##### Available data
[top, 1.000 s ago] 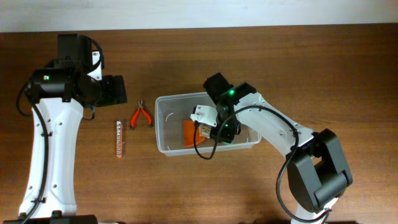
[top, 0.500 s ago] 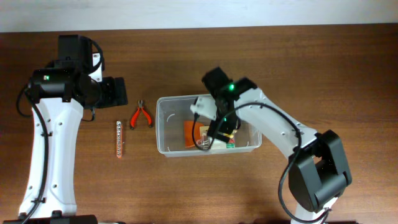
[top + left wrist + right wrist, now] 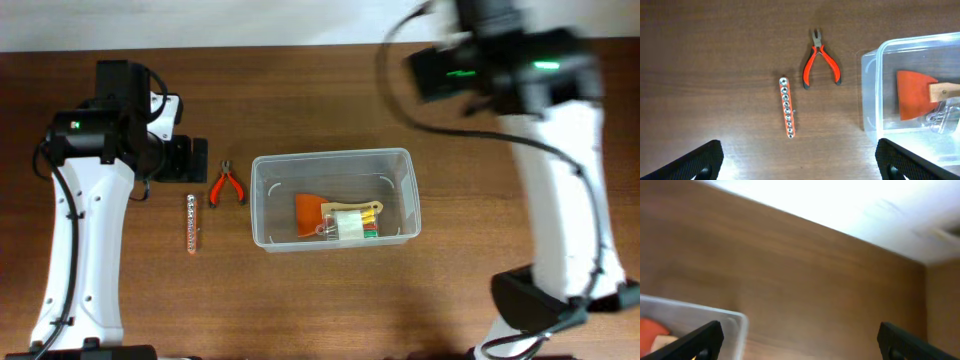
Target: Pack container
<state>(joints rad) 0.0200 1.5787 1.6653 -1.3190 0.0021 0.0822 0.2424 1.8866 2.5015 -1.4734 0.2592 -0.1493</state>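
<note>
Jaws of the left gripper [image 3: 805, 161] are shown spread wide, with nothing between them. Left wrist view: red-handled pliers [image 3: 816, 50] are seen at 12 o'clock, a socket rail [image 3: 787, 107] near them at 7 o'clock, and the container [image 3: 869, 100] at 3 o'clock, an orange scraper [image 3: 912, 95] inside it. Right wrist view: the right gripper [image 3: 805, 342] is likewise parted and empty; a container corner is seen at 8 o'clock. Overhead view: the container is placed mid-table [image 3: 320, 310], the pliers apart from it at its 9 o'clock.
</note>
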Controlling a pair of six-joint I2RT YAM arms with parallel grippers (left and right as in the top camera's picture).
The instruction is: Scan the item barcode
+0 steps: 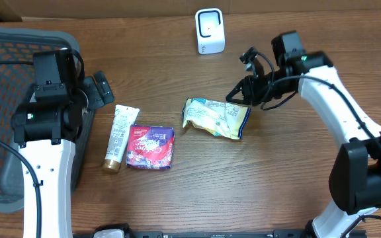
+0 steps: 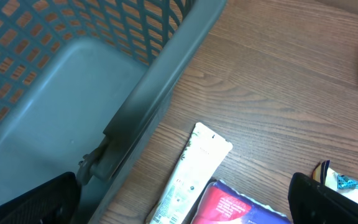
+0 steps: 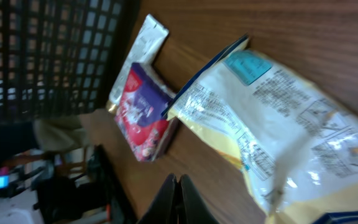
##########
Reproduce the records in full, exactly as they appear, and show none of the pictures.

Answer |
[top, 1.000 s ago] 
[top, 0.500 s ago] 
[top + left wrist + right wrist, now] 
Target: Pack container
<state>(joints rad) 0.0200 1.5787 1.6653 -1.3190 0.0021 0.0822 0.2424 1.8866 2.5015 -1.4734 0.2592 -0.1493</state>
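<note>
Jaws of the left gripper [image 3: 805, 161] are shown spread wide, with nothing between them. Left wrist view: red-handled pliers [image 3: 816, 50] are seen at 12 o'clock, a socket rail [image 3: 787, 107] near them at 7 o'clock, and the container [image 3: 869, 100] at 3 o'clock, an orange scraper [image 3: 912, 95] inside it. Right wrist view: the right gripper [image 3: 805, 342] is likewise parted and empty; a container corner is seen at 8 o'clock. Overhead view: the container is placed mid-table [image 3: 320, 310], the pliers apart from it at its 9 o'clock.
</note>
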Controlling a pair of six-joint I2RT YAM arms with parallel grippers (left and right as in the top camera's picture).
The instruction is: Scan the item barcode
+0 steps: 
+0 steps: 
+0 steps: 

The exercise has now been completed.